_Problem statement_. The reply should contain all of the data below, word for word.

_Raw data_.
== Segment start ==

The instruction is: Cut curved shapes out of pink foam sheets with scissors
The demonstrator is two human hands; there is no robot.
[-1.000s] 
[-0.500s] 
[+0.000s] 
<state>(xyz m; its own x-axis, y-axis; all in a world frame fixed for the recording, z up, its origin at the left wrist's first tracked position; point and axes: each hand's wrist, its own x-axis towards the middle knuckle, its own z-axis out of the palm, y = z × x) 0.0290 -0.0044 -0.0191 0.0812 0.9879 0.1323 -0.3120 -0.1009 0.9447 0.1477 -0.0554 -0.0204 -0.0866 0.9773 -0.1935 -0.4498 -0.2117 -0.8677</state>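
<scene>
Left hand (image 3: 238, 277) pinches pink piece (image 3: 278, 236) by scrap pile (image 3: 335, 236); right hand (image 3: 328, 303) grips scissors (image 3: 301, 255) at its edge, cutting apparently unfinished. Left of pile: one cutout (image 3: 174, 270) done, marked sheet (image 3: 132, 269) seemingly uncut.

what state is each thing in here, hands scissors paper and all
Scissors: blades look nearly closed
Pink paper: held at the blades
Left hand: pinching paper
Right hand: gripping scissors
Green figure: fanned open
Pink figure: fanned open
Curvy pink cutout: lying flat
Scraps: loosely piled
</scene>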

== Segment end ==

_Solution to this exercise_.
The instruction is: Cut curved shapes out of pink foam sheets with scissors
The demonstrator is two human hands; there is no robot.
[-1.000s] 
[-0.500s] 
[+0.000s] 
<state>(xyz m; its own x-axis, y-axis; all in a world frame fixed for the recording, z up, its origin at the left wrist's first tracked position; point and axes: each hand's wrist, its own x-axis towards the middle knuckle, its own z-axis out of the palm, y = z × x) 0.0290 -0.0044 -0.0191 0.0812 0.9879 0.1323 -0.3120 -0.1009 0.9447 0.1477 -0.0554 -0.0204 -0.0866 0.9773 -0.1935 -0.4498 -0.2117 -0.8677</state>
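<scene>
Left hand (image 3: 238, 277) pinches pink piece (image 3: 278, 236) by scrap pile (image 3: 335, 236); right hand (image 3: 328, 303) grips scissors (image 3: 301, 255) at its edge, cutting apparently unfinished. Left of pile: one cutout (image 3: 174, 270) done, marked sheet (image 3: 132, 269) seemingly uncut.

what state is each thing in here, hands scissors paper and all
Scissors: blades look nearly closed
Pink paper: held at the blades
Left hand: pinching paper
Right hand: gripping scissors
Green figure: fanned open
Pink figure: fanned open
Curvy pink cutout: lying flat
Scraps: loosely piled
</scene>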

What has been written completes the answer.